En esta Eucaristía que nos reúne
entorno al altar, invocamos la intercesión de María, Madre de la Iglesia, que
sufrió en primera persona la marginación causada por las calumnias (cf. Jn
8,41) y el exilio (cf. Mt 2,13-23), para que nos conceda el ser siervos fieles
de Dios.
Ella, que es la Madre, nos enseñe a no
tener miedo de acoger con ternura a los marginados; a no tener miedo de la
ternura y de la compasión; nos revista de paciencia para acompañarlos en su
camino, sin buscar los resultados del éxito mundano; nos muestre a Jesús y nos
haga caminar como Él.
Queridos hermanos, mirando a Jesús y a
nuestra Madre María, los exhorto a servir a la Iglesia, en modo tal que los
cristianos – edificados por nuestro testimonio – no tengan la tentación de
estar con Jesús sin querer estar con los marginados, aislándose en una casta
que nada tiene de auténticamente eclesial.

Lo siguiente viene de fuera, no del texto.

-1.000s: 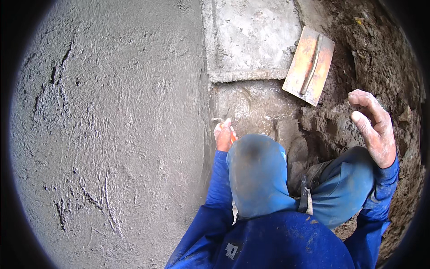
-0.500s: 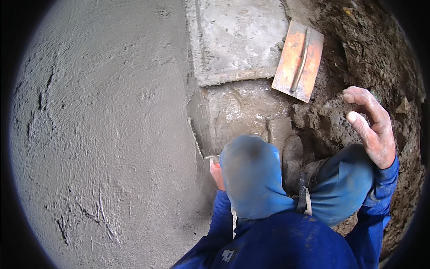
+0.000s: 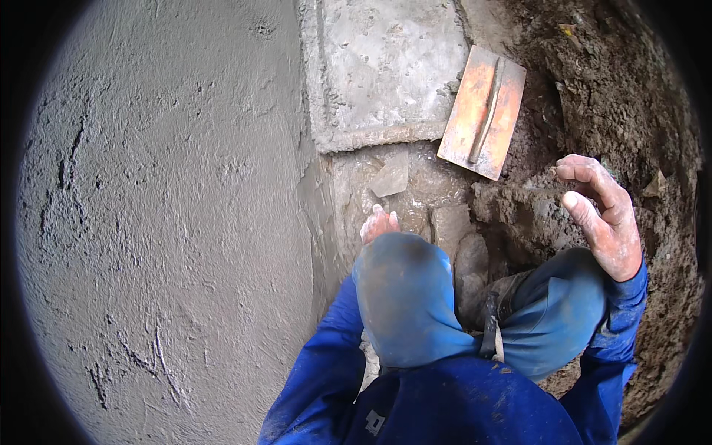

Los invito a servir a Jesús crucificado
en toda persona marginada, por el motivo que sea; a ver al Señor en cada persona
excluida que tiene hambre, que tiene sed, que está desnuda; al Señor que está
presente también en aquellos que han perdido la fe, o que, alejados, no viven
la propia fe; al Señor que está en la cárcel, que está enfermo, que no tiene
trabajo, que es perseguido; al Señor que está en el leproso – de cuerpo o de
alma -, que está discriminado. No descubrimos al Señor, si no acogemos
auténticamente al marginado.
Recordemos siempre la imagen de san
Francisco que no ha tenido miedo de abrazar al leproso y de acoger aquellos que
sufren cualquier tipo de marginación. En realidad, sobre el evangelio de los
marginados, se descubre y se revela nuestra credibilidad.